她大聲喊著:“子規,子規。“
孩子卻離她越來越遠,最後消失不見。
“清源,清源。”
陸清源一下子從夢裡驚醒,睜開眼就看到了趙星宇。
她有些晃神,隨即反應過來,劉洋說過趙星宇和梁恆會來。
和他們打了個招呼便要拿著包離開,梁恒指著早餐說:“吃完早飯再走吧。”
蔣行舟還沒醒,陸清源怕再待下去蔣行舟就醒了,拒絕了梁恆。
梁恆也不挽留了,提了一份早飯遞給她:“早飯還是要吃的,我送你下去。”
陸清源知道,怕是梁恆有話和她說。
等電梯的時候,梁恆開口說:“我知道行舟會有這麼一天,但沒想到這一天來的這麼快。”
陸清源沒說話。
梁恆看了她一眼,繼續說:“這幾年你不在,沒看到他把自己逼成什麼樣子,他垮下在我看來是遲早的事情,之前他一直撐著,但現在他一下子撐不住了。”

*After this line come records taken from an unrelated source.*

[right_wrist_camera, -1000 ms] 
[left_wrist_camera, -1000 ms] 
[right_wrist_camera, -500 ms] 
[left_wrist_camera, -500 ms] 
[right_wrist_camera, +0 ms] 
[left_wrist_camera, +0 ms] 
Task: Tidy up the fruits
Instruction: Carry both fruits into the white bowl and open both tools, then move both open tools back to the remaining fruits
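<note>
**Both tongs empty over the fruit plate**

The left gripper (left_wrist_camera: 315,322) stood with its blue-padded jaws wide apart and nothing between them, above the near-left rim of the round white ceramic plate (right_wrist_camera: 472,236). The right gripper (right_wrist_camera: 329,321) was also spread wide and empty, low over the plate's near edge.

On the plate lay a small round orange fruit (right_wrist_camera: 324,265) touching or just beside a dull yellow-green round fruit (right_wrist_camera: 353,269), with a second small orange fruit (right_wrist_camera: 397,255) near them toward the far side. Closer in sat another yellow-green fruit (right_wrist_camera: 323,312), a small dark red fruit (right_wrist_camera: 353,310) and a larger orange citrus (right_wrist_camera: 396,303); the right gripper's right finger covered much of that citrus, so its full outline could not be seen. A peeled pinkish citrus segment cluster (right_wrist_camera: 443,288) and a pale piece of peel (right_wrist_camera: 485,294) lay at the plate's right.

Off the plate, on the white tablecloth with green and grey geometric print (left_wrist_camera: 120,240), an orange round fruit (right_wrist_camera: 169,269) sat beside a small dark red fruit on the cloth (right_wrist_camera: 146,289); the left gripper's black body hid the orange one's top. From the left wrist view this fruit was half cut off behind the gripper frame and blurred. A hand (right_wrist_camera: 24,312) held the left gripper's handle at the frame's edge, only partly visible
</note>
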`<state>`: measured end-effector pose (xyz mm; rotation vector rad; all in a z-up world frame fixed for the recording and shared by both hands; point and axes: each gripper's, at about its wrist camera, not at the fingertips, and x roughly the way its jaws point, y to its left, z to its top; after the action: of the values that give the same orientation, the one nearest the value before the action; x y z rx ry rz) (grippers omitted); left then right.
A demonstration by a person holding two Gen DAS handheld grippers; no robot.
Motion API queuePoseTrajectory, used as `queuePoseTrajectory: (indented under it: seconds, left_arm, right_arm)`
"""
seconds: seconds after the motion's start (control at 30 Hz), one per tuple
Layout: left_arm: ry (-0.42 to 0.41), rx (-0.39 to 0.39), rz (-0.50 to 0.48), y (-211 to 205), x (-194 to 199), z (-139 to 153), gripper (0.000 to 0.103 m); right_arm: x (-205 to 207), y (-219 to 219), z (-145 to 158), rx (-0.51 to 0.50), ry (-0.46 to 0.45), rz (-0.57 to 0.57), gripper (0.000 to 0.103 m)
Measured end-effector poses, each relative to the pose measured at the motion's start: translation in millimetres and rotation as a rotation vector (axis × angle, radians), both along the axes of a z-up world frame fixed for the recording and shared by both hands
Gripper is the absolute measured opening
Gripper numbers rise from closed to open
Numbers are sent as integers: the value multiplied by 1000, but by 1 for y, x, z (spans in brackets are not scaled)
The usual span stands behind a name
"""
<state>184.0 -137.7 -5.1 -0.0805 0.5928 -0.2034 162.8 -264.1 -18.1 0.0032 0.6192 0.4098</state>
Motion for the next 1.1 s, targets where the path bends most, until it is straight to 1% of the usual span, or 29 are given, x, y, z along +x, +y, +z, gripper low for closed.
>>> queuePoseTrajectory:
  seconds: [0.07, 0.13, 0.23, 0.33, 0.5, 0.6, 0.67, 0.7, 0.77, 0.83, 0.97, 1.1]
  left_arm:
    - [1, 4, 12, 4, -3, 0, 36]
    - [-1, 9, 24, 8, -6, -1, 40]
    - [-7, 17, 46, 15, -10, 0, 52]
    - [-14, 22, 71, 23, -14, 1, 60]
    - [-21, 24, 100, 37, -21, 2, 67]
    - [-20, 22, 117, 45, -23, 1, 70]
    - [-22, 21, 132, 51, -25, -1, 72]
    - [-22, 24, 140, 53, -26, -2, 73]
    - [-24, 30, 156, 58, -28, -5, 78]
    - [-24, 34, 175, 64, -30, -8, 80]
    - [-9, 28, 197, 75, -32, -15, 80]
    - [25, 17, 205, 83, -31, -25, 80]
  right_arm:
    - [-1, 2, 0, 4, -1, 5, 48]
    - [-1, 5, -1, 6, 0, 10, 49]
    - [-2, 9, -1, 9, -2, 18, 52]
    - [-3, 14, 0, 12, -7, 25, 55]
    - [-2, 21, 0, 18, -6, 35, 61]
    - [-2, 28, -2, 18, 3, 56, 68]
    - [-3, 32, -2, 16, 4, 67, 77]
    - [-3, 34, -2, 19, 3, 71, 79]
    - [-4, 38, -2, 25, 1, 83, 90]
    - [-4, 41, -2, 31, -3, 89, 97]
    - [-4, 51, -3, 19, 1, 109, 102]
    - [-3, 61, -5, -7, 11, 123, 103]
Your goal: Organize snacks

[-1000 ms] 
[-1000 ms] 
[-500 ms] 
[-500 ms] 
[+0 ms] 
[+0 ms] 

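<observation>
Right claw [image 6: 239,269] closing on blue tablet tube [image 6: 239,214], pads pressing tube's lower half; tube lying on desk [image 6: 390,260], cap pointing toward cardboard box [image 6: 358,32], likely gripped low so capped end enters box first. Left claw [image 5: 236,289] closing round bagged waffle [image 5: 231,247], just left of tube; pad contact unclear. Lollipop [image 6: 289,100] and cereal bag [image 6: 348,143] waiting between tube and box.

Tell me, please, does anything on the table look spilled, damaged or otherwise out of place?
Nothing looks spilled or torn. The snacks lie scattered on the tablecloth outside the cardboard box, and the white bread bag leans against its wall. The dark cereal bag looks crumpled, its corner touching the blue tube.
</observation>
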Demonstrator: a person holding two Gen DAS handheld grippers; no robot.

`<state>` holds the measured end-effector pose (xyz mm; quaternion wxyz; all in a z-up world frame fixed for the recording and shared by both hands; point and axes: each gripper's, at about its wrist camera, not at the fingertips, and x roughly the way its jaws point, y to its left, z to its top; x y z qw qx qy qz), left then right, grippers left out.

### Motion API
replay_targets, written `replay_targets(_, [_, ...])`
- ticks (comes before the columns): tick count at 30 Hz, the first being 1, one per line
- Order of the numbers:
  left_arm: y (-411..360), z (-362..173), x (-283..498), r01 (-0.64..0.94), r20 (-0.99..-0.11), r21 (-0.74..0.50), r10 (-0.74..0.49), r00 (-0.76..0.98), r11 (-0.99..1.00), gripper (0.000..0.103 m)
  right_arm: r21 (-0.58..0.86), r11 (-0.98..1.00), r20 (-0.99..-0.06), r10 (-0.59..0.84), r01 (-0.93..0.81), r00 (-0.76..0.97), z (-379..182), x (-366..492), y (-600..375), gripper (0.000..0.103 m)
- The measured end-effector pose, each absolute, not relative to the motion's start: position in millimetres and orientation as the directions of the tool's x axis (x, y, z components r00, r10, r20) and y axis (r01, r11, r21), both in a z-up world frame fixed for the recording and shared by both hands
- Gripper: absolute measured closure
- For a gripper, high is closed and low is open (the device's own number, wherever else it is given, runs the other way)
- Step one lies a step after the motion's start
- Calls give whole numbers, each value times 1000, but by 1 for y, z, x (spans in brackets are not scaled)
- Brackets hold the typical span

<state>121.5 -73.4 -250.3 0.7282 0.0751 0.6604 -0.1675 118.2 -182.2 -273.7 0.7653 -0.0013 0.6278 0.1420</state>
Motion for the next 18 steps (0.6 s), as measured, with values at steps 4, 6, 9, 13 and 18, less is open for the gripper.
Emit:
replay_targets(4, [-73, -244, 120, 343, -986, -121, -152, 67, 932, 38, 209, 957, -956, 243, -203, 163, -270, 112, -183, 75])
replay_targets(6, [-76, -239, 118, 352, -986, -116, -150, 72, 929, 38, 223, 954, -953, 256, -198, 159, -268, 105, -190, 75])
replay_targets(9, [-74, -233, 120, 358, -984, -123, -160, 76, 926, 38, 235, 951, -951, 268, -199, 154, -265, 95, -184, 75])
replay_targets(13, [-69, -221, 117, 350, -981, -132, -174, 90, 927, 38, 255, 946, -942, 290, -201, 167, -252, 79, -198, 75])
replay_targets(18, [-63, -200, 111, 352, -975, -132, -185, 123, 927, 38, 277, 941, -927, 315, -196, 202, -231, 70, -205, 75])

梁恆這麼說著,說到最後卻問陸清源:“清源,你知道這是為什麼嗎?”
陸清源還是沒說話,早上醫院的電梯總是很繁忙,等到現在還沒上來。她把手放在外套口袋,手有些冷,捂不熱。
梁恆是蔣行舟的表哥,他從小就對蔣行舟和陸清源多有照顧,雖然這話不是質問,但陸清源還是聽出他語氣裡有些責怪。
陸清源知道,蔣行舟能有今天,和她脫不了干係,如果過年的時候自己不對他說出那話,只怕他的心理也不會承受不住,更不會做出傷害自己的事情。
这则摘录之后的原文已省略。